News

This popular play is set to break this nearly-100-year-old Broadway record

Sorry to you, Abie's Irish Rose!

Written by
Mark Peikert
Harry Potter and The Cursed Child
Photograph: Courtesy Lyric Theatre | Harry Potter and The Cursed Child
Advertising

A lot has happened since 2018. Elections, COVID-19, Taylor Swift's engagement—it's been a busy time. But after all the history that was made in the years between then and now, something new is happening. Come September 1, the Tony-winning, spectacle-laden Harry Potter and the Cursed Child will have racked up 2,328 performances at the Lyric Theatre, which officially makes it Broadway's third-longest-running play, surpassing Abie's Irish Rose.

How to make this feat clearer: Well, since the two-part (now one singular) play premiered and swept up six Tony Awards in its cloak, there have been 19 movies in the Marvel Cinematic Universe. That's a long stretch of time.

But it's still not enough to beat Life with Father, a 1939 comedy that held court for a staggering 3,224 performances, or Tobacco Road, which ran on Broadway for 3,182 performances, from 1933 to 1941. And the title of longest-running Broadway show, full stop, is hardly within reach. That record is still held by the moody musical The Phantom of the Opera, with 13,981 performances.

This is hardly the first time Harry Potter and the Cursed Child has broken records. Guinness World Records has already crowned this wizarding venture the highest-grossing non-musical play in Broadway history, amassing over $430 million in ticket sales and shifting more than 3.5 million seats.

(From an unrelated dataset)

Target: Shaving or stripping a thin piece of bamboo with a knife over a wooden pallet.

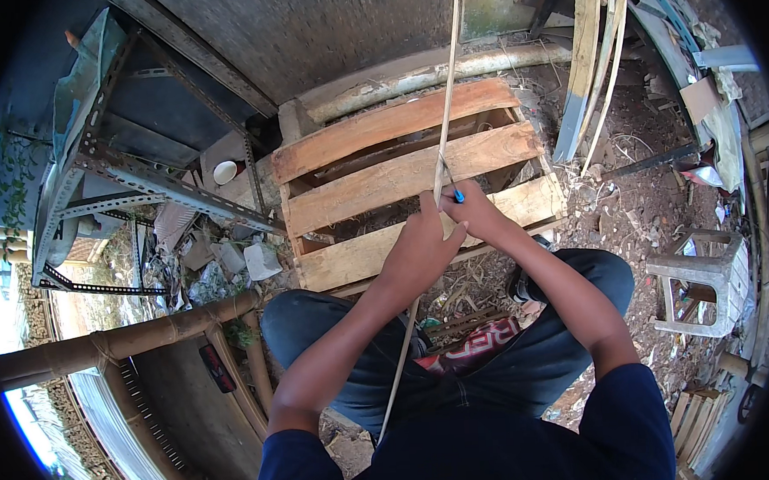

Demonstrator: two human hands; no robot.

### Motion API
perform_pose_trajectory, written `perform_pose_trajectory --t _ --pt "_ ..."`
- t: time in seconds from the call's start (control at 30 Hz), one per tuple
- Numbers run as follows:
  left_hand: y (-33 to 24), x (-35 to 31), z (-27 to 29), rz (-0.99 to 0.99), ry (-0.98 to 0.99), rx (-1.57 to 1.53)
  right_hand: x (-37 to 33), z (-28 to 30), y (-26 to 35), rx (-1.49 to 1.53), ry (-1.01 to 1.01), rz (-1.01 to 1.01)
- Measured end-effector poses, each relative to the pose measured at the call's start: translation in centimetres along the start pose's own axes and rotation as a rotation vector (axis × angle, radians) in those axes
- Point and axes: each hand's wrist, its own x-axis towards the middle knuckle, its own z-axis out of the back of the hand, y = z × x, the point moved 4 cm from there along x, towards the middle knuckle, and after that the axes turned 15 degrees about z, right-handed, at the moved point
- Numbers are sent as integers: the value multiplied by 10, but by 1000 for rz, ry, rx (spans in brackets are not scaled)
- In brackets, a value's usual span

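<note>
A long, thin bamboo strip (447,89) runs from beyond the slatted wooden crate (360,185) back toward my lap, passing under my left forearm. My left hand (421,245) is closed around the strip over the crate's near slats. Close beside it, my right hand (473,213) grips a small knife (460,196) with a blue handle. The thin, dark blade seems to lie against the strip just ahead of my fingers; its exact contact is too small to make out.
A slotted metal frame (164,186) stands at the left, above a bamboo pole (129,340). On the right are a pale plastic stool (704,284) and long wooden strips (586,64). Between my knees lies a red printed bag (481,346). A white cup (225,172) is far left.
</note>
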Motion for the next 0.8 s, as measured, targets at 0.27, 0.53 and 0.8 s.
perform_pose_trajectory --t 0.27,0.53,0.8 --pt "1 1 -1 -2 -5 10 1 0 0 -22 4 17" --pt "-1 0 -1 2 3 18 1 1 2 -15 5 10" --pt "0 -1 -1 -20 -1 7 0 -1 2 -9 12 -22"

These stats are particularly gratifying at a time when plays don't have these sorts of lengthy runs anymore. Sure, the IP is strong here, but this is a testament as much to the stagecraft as it is to the popularity of the boy who lived.

The play has also remained adept at adapting when needed. A two-part marathon when it opened in 2018 (following its 2016 London premiere), it weathered a pandemic shutdown before reopening as a reimagined, single-evening format in December 2021. Last year, it was trimmed again, shaving its runtime down to just under three hours.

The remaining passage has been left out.